== Exercise objective ==
In the listing below, start your output at the line with "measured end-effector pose" and end it after the line with "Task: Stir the", copying every line exactly.

== Provided material ==
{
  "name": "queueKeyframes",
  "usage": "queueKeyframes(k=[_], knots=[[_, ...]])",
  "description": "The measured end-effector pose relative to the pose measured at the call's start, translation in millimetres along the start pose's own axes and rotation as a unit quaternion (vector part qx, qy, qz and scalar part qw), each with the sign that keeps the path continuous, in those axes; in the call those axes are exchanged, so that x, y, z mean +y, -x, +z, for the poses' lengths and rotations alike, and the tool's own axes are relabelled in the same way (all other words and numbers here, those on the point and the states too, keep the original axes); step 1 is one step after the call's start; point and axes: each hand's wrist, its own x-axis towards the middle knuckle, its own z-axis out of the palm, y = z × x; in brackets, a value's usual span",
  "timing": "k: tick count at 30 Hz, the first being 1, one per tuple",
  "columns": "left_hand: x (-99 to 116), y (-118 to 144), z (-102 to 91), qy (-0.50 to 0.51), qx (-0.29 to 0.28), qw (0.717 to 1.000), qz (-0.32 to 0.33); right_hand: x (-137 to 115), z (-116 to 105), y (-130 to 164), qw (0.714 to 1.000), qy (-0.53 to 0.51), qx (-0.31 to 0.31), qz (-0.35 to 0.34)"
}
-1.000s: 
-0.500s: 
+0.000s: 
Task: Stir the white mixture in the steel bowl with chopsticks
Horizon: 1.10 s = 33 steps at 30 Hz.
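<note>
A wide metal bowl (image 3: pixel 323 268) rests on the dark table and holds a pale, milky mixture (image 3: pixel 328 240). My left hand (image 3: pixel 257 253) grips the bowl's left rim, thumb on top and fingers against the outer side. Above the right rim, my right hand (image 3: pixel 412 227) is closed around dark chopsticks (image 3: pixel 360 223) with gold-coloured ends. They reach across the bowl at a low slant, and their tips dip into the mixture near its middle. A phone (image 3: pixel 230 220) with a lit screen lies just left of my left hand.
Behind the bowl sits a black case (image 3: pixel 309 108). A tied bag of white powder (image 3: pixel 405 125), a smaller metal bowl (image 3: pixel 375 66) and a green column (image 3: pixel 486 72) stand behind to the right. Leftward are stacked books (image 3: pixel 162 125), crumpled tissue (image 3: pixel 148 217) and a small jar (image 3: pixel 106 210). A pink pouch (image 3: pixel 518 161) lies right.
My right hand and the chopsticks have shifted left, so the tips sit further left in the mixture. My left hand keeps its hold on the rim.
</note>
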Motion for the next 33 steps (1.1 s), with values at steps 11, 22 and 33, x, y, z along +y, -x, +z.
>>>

== Task result ==
  "description": "The measured end-effector pose relative to the pose measured at the call's start, translation in millimetres along the start pose's own axes and rotation as a unit quaternion (vector part qx, qy, qz and scalar part qw), each with the sign that keeps the path continuous, in those axes; in the call those axes are exchanged, so that x, y, z mean +y, -x, +z, for the poses' lengths and rotations alike, and the tool's own axes are relabelled in the same way (all other words and numbers here, those on the point and the states too, keep the original axes); step 1 is one step after the call's start; point and axes: each hand's wrist, its own x-axis towards the middle knuckle, its own z-axis out of the palm, y = z × x; in brackets, a value's usual span",
  "timing": "k: tick count at 30 Hz, the first being 1, one per tuple",
  "columns": "left_hand: x (-99 to 116), y (-118 to 144), z (-102 to 91), qy (-0.50 to 0.51), qx (-0.29 to 0.28), qw (0.717 to 1.000), qz (-0.32 to 0.33); right_hand: x (-137 to 115), z (-116 to 105), y (-130 to 164), qw (0.714 to 1.000), qy (-0.53 to 0.51), qx (-0.31 to 0.31), qz (-0.35 to 0.34)"
}
-1.000s: 
-0.500s: 
+0.000s: 
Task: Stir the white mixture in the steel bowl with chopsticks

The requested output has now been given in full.